§ **PROBLEM**
Only the lines from the one with "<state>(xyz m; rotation" to the end of the material should be reproduced, exactly and in full, both ends included.

§ **STORED DATA**
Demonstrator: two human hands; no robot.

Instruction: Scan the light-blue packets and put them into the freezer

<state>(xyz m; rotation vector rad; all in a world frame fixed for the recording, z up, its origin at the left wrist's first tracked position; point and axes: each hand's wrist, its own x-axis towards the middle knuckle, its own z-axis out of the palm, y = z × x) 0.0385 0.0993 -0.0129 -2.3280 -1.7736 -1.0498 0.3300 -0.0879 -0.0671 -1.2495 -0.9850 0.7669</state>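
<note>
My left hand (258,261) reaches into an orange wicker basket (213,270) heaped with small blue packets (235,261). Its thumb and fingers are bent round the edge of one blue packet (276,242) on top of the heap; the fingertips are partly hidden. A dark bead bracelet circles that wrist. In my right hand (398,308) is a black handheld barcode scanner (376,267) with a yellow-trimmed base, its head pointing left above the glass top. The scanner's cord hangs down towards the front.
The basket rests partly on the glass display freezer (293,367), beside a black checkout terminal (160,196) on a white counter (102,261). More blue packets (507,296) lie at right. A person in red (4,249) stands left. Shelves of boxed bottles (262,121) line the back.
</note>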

§ **RESULT**
<state>(xyz m; rotation vector rad; all in a world frame fixed for the recording, z up, its origin at the left wrist's first tracked position; point and axes: each hand's wrist, its own x-axis towards the middle knuckle, its own z-axis out of the palm, y = z × x) 0.0385 0.0993 -0.0129 -2.3280 -1.7736 -1.0498 0.3300 -0.0879 -0.0671 -1.2495 -0.9850 0.7669</state>
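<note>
My left hand (258,261) reaches into an orange wicker basket (213,270) heaped with small blue packets (235,261). Its thumb and fingers are bent round the edge of one blue packet (276,242) on top of the heap; the fingertips are partly hidden. A dark bead bracelet circles that wrist. In my right hand (398,308) is a black handheld barcode scanner (376,267) with a yellow-trimmed base, its head pointing left above the glass top. The scanner's cord hangs down towards the front.
The basket rests partly on the glass display freezer (293,367), beside a black checkout terminal (160,196) on a white counter (102,261). More blue packets (507,296) lie at right. A person in red (4,249) stands left. Shelves of boxed bottles (262,121) line the back.
</note>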

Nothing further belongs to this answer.